* [SUPPLIED INFORMATION]:
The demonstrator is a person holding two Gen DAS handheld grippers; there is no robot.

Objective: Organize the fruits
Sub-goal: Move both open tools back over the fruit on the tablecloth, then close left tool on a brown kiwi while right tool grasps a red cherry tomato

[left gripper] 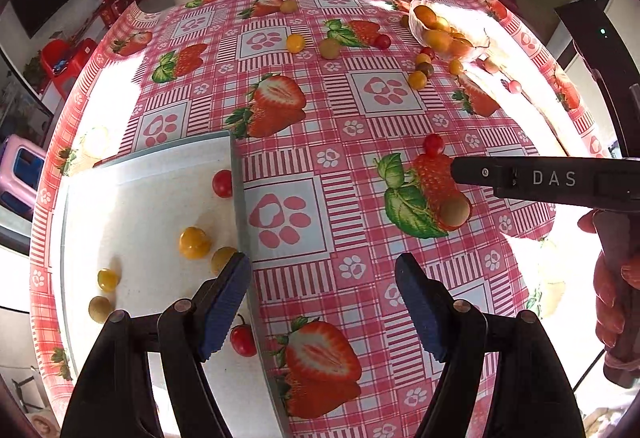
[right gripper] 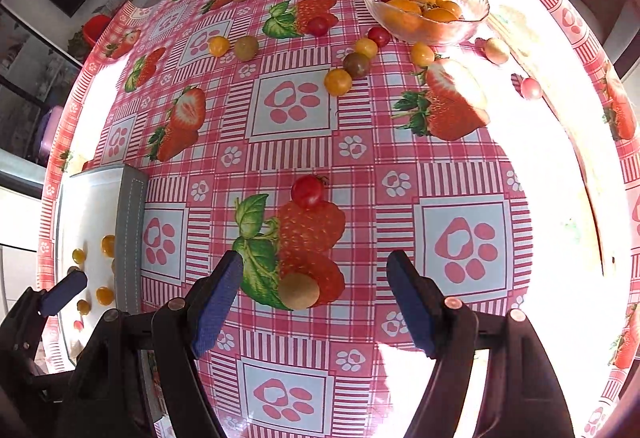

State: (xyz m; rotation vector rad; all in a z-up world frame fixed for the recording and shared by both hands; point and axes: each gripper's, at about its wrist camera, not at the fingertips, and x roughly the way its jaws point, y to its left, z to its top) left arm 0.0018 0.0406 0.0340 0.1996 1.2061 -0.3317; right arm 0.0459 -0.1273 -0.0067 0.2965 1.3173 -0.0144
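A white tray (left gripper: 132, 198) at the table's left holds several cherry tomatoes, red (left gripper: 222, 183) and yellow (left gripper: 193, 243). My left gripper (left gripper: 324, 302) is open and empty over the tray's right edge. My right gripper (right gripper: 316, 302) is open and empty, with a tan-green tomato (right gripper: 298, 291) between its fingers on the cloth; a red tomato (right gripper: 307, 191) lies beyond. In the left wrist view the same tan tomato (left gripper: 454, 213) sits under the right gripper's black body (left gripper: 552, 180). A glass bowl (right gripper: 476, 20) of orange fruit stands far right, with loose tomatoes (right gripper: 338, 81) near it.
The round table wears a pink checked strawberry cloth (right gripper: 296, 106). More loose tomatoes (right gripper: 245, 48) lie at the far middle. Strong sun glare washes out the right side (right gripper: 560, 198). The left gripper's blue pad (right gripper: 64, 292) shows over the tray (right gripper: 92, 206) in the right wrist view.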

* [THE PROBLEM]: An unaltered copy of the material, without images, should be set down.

* [WRITTEN SOLUTION]:
The demonstrator is a person holding two Gen DAS handheld grippers; there is no robot.

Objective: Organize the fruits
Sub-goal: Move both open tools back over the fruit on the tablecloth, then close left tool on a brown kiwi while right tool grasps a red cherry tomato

[left gripper] 
[right gripper] 

State: (xyz m; rotation vector rad; all in a z-up world frame fixed for the recording and shared by both hands; point and axes: each gripper's, at about its wrist camera, not at the fingertips, and x roughly the way its jaws point, y to its left, z to its top) left arm 0.0018 0.0406 0.0340 0.1996 1.2061 -0.3317; right arm 0.0459 -0.1273 -0.0067 0.2965 1.3173 -0.0144
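A white tray (left gripper: 132, 198) at the table's left holds several cherry tomatoes, red (left gripper: 222, 183) and yellow (left gripper: 193, 243). My left gripper (left gripper: 324, 302) is open and empty over the tray's right edge. My right gripper (right gripper: 316, 302) is open and empty, with a tan-green tomato (right gripper: 298, 291) between its fingers on the cloth; a red tomato (right gripper: 307, 191) lies beyond. In the left wrist view the same tan tomato (left gripper: 454, 213) sits under the right gripper's black body (left gripper: 552, 180). A glass bowl (right gripper: 476, 20) of orange fruit stands far right, with loose tomatoes (right gripper: 338, 81) near it.
The round table wears a pink checked strawberry cloth (right gripper: 296, 106). More loose tomatoes (right gripper: 245, 48) lie at the far middle. Strong sun glare washes out the right side (right gripper: 560, 198). The left gripper's blue pad (right gripper: 64, 292) shows over the tray (right gripper: 92, 206) in the right wrist view.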

Nothing remains to be answered in this exercise.